One of the most common cases for incorporating data into our app is when we need to quickly test out a piece of code. In those cases, we can build our own data set through a pandas dataframe. An empty dataframe is created with the code below:

# Data imported here
test_data = pd.DataFrame()

# Initialise app
app = Dash(__name__)

Then, some mock-up data can be added using a dictionary:

test_data = pd.DataFrame({'Country':['United States','Norway','Italy','Sweden','France'],
                         'Country Code':['US','NO','IT','SE','FR']})

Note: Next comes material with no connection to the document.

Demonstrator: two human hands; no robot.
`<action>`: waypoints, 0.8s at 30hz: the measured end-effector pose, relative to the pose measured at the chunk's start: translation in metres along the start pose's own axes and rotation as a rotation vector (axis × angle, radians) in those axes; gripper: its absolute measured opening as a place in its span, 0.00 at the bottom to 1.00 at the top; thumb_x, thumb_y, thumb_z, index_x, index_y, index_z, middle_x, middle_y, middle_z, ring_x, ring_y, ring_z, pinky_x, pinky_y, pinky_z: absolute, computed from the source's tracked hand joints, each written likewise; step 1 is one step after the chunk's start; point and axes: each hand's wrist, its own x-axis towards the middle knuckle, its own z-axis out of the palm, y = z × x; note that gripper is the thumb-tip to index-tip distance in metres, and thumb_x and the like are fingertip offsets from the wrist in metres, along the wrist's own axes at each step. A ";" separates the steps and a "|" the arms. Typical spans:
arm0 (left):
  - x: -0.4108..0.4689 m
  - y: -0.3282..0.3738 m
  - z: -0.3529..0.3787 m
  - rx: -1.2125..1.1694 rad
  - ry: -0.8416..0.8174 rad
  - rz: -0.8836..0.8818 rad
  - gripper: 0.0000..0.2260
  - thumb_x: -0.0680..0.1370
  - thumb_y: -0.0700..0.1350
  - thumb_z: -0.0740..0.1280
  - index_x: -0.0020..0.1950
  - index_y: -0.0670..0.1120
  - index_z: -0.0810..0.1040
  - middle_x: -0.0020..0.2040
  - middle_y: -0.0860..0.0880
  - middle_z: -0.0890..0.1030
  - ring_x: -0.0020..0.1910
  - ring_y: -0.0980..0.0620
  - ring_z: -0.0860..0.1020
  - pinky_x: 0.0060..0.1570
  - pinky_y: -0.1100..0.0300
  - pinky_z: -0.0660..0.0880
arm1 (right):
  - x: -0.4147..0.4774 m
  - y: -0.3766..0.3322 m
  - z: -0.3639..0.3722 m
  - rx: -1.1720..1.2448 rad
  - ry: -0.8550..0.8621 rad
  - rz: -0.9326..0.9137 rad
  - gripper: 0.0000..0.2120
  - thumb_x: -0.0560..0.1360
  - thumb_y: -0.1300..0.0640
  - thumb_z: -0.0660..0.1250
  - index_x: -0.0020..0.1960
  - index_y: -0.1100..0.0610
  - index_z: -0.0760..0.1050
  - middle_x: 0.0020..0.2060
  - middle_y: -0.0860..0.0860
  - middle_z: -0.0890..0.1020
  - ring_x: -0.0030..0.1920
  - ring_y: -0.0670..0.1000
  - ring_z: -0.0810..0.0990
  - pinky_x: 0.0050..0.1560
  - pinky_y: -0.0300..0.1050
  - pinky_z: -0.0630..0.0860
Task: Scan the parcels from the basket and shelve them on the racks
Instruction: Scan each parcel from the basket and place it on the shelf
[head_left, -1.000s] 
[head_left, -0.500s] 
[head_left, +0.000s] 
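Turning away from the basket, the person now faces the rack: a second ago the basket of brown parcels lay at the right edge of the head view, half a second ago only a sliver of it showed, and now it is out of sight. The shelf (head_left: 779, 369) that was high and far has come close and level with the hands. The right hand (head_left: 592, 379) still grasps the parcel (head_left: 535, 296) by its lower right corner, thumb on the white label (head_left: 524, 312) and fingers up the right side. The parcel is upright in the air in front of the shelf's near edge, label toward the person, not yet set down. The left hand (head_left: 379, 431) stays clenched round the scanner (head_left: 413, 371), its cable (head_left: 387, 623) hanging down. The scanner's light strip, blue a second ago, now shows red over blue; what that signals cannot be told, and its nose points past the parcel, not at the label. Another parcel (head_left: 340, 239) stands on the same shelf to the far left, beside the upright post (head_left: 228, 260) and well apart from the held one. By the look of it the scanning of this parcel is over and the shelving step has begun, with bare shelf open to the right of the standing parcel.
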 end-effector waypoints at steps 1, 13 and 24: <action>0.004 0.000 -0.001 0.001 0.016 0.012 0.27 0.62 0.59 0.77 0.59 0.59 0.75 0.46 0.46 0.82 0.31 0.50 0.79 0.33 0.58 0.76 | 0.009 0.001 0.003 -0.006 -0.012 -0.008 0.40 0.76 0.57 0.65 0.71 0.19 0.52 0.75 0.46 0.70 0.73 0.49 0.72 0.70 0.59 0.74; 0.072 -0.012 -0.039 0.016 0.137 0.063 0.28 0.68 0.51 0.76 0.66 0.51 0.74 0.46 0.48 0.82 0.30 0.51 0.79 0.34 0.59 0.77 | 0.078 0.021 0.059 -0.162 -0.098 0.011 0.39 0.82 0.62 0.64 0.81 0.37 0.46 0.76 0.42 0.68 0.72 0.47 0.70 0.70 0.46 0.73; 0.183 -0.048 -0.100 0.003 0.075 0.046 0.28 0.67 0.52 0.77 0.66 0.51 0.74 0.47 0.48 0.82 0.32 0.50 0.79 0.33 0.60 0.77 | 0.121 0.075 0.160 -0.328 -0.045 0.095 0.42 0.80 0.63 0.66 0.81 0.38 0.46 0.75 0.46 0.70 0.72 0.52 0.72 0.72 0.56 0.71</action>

The dictionary keys Country and Country code will represent the column names of the pandas dataframe.

Note

If you need access to pre-built data sets to test your code, consider using the Plotly Express built-in data, such as Gapminder or other data, which can be added to your app with these commands:

df = px.data.gapminder()

6.2 Uploading data into an app

Whether our data is located on our computer or on the internet, we can read the data from the source and convert it into a pandas dataframe. There are several ways of uploading data into our app; we will focus on these methodologies, as they are commonly used by Dash app creators:

  • reading data from files on our computer (.xls, .csv, .json)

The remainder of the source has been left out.